*What is expected*: Nothing outside the range is to be copied. From the entries below, reproduce exactly the lines starting at the one with "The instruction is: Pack" and ending at the one with "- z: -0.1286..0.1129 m", without pictures.

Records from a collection
= = =

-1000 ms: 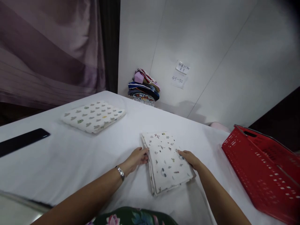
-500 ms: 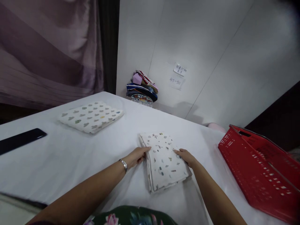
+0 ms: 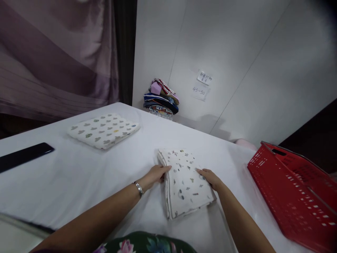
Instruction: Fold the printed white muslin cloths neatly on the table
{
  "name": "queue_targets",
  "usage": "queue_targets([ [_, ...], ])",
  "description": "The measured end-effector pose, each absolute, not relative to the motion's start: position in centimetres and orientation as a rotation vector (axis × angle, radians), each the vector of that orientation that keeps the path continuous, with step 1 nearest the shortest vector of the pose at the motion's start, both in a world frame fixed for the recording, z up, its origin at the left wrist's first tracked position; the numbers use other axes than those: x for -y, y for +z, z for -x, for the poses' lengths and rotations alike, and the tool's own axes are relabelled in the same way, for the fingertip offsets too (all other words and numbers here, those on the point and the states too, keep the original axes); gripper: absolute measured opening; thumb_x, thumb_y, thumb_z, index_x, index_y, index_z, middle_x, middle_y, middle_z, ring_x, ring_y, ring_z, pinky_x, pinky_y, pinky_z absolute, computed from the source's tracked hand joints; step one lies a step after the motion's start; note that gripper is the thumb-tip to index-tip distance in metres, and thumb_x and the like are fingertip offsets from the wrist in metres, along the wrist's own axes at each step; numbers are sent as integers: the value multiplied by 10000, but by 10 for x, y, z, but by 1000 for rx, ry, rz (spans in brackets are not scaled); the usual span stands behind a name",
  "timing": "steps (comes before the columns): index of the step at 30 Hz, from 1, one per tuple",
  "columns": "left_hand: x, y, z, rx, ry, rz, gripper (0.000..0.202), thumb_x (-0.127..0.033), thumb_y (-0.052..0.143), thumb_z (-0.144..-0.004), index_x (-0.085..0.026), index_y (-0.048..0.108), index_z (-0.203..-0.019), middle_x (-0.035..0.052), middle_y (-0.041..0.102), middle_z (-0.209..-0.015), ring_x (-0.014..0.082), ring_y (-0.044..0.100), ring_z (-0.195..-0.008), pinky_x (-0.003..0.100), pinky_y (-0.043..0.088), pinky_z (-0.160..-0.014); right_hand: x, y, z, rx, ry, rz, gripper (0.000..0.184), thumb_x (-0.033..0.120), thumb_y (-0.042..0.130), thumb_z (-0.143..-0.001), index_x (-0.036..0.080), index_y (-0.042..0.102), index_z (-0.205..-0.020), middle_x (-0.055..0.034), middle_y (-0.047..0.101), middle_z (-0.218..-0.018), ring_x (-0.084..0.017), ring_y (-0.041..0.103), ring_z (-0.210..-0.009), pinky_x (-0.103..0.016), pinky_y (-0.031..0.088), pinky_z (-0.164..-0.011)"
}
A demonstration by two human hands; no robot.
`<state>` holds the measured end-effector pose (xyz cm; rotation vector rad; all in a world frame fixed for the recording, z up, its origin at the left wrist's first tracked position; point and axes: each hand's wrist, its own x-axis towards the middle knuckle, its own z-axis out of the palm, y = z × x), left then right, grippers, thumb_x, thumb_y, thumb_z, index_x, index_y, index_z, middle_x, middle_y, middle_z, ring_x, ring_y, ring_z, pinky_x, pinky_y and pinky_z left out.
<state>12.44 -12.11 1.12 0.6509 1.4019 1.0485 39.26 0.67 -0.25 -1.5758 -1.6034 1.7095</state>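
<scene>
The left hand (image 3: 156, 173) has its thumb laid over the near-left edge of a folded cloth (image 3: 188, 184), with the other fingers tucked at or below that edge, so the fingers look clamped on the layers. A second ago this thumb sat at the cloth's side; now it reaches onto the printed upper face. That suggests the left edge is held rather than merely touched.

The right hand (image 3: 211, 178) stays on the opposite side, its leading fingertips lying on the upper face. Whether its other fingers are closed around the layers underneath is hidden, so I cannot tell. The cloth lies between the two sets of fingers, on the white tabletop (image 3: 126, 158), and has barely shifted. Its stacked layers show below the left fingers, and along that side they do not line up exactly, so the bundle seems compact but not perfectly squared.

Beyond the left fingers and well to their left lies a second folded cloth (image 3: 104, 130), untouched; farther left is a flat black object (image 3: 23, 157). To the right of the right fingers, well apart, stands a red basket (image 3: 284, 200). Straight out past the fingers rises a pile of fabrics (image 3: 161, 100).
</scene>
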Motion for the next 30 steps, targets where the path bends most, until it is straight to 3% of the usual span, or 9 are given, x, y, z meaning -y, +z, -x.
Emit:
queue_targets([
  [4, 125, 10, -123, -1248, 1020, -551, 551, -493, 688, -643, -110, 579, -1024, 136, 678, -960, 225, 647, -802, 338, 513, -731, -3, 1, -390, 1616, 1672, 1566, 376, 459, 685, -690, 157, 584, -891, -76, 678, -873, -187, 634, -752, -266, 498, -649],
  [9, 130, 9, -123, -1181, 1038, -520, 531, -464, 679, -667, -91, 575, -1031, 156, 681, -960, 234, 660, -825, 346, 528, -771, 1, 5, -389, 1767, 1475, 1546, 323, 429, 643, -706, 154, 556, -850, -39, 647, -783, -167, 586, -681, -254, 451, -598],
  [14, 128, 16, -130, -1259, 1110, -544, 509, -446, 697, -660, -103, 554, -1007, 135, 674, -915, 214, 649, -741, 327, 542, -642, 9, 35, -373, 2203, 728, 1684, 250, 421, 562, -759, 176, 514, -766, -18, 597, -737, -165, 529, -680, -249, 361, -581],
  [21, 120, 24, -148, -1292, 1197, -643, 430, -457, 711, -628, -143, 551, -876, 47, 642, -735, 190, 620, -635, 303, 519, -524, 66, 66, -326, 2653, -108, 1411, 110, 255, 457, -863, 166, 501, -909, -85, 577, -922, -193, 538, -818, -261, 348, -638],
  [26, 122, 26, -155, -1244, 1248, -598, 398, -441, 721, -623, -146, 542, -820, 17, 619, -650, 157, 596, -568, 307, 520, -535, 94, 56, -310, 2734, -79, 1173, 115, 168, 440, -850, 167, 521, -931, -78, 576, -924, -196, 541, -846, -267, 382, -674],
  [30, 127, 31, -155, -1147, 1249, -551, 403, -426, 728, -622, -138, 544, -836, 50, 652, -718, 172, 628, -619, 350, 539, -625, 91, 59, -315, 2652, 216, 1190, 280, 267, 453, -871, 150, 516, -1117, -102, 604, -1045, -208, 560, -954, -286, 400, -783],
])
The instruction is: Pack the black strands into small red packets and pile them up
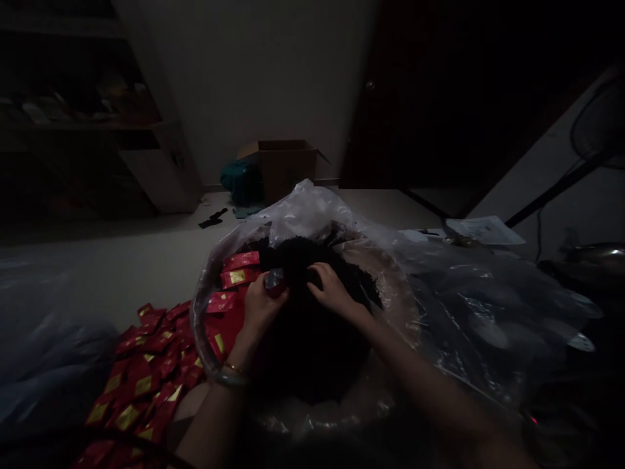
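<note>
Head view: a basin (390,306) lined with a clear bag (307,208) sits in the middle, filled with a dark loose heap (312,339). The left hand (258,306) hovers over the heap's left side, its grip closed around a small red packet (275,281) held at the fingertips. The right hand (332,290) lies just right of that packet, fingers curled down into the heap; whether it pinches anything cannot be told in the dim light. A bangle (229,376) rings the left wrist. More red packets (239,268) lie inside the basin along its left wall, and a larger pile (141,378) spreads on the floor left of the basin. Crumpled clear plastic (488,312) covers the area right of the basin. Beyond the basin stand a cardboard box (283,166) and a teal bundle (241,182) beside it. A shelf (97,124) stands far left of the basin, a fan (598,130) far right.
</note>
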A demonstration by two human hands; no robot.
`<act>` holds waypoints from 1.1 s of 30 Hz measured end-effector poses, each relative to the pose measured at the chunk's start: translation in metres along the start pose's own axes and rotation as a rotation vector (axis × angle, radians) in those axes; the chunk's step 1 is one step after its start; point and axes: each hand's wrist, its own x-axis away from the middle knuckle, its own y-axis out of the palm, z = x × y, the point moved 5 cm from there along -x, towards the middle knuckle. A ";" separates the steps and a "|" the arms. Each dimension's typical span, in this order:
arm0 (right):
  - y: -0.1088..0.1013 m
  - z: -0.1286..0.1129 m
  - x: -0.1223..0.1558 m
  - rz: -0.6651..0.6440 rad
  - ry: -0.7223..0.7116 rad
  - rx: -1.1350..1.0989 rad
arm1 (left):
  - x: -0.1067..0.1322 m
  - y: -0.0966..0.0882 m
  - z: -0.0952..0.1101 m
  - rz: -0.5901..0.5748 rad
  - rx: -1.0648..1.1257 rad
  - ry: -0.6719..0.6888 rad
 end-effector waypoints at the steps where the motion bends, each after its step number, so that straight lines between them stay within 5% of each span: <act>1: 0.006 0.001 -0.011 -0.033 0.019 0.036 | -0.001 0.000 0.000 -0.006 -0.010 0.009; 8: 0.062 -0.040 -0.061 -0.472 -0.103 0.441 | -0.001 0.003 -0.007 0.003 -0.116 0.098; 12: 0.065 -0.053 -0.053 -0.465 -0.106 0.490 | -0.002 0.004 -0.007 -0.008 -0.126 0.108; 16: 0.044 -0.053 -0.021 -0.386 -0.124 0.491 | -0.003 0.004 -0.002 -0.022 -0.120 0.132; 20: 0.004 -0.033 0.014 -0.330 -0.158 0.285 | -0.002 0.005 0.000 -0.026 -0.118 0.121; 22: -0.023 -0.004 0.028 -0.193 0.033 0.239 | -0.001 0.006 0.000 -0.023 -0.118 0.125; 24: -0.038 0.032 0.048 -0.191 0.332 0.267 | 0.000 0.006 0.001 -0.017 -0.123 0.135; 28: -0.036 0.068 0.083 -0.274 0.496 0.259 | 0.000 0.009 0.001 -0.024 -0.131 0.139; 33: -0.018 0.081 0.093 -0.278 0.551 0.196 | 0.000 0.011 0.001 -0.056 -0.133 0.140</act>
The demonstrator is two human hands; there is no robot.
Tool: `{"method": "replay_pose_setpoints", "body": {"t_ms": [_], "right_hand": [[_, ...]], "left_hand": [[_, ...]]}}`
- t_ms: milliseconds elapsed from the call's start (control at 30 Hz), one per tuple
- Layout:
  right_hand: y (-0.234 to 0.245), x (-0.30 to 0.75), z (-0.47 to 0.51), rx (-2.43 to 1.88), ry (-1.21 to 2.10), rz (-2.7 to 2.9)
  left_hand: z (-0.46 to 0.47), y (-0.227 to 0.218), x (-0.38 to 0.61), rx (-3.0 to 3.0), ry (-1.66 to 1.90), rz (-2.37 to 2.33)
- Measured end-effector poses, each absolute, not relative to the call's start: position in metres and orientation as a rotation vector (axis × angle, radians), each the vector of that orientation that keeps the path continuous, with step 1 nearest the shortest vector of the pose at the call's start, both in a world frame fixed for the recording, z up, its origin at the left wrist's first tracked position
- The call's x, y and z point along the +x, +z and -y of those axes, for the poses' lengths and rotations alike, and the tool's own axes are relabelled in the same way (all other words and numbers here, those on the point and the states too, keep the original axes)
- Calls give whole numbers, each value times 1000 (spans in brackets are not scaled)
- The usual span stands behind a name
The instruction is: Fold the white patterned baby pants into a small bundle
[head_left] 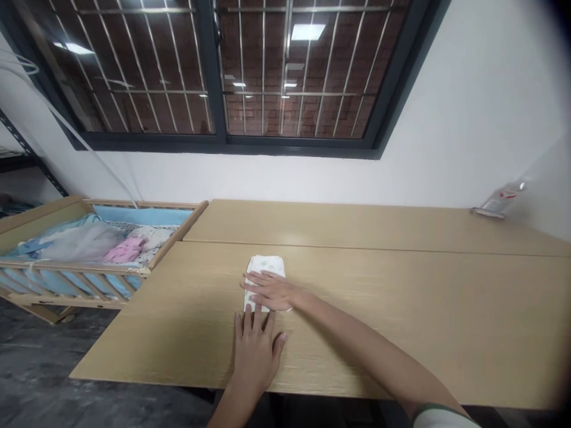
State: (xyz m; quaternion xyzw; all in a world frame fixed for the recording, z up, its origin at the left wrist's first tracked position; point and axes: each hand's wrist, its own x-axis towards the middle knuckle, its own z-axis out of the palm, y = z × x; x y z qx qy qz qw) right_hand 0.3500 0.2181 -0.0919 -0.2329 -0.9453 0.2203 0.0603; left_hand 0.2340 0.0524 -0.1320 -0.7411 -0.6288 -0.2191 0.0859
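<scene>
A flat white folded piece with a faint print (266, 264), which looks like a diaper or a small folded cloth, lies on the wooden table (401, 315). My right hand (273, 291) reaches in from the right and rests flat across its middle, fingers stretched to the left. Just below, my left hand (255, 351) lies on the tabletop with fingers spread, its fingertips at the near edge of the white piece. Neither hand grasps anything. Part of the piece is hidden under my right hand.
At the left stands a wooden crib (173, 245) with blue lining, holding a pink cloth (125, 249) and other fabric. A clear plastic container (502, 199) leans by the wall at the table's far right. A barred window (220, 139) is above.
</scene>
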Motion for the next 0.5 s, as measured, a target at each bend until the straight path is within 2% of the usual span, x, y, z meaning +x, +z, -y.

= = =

*Result below*:
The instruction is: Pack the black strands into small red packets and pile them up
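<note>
Head view: a basin (390,306) lined with a clear bag (307,208) sits in the middle, filled with a dark loose heap (312,339). The left hand (258,306) hovers over the heap's left side, its grip closed around a small red packet (275,281) held at the fingertips. The right hand (332,290) lies just right of that packet, fingers curled down into the heap; whether it pinches anything cannot be told in the dim light. A bangle (229,376) rings the left wrist. More red packets (239,268) lie inside the basin along its left wall, and a larger pile (141,378) spreads on the floor left of the basin. Crumpled clear plastic (488,312) covers the area right of the basin. Beyond the basin stand a cardboard box (283,166) and a teal bundle (241,182) beside it. A shelf (97,124) stands far left of the basin, a fan (598,130) far right.
</note>
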A demonstration by two human hands; no robot.
`<act>` holds waypoints from 1.1 s of 30 Hz measured end-effector poses, each relative to the pose measured at the chunk's start: translation in metres along the start pose's own axes and rotation as a rotation vector (axis × angle, radians) in those axes; the chunk's step 1 is one step after its start; point and axes: each hand's wrist, its own x-axis away from the middle knuckle, its own y-axis out of the palm, z = x × y, the point moved 5 cm from there along -x, towards the middle knuckle. A ";" separates the steps and a "|" the arms. Each dimension's typical span, in this order:
arm0 (right):
  - y: -0.1088..0.1013 m
  - z: -0.1286..0.1129 m

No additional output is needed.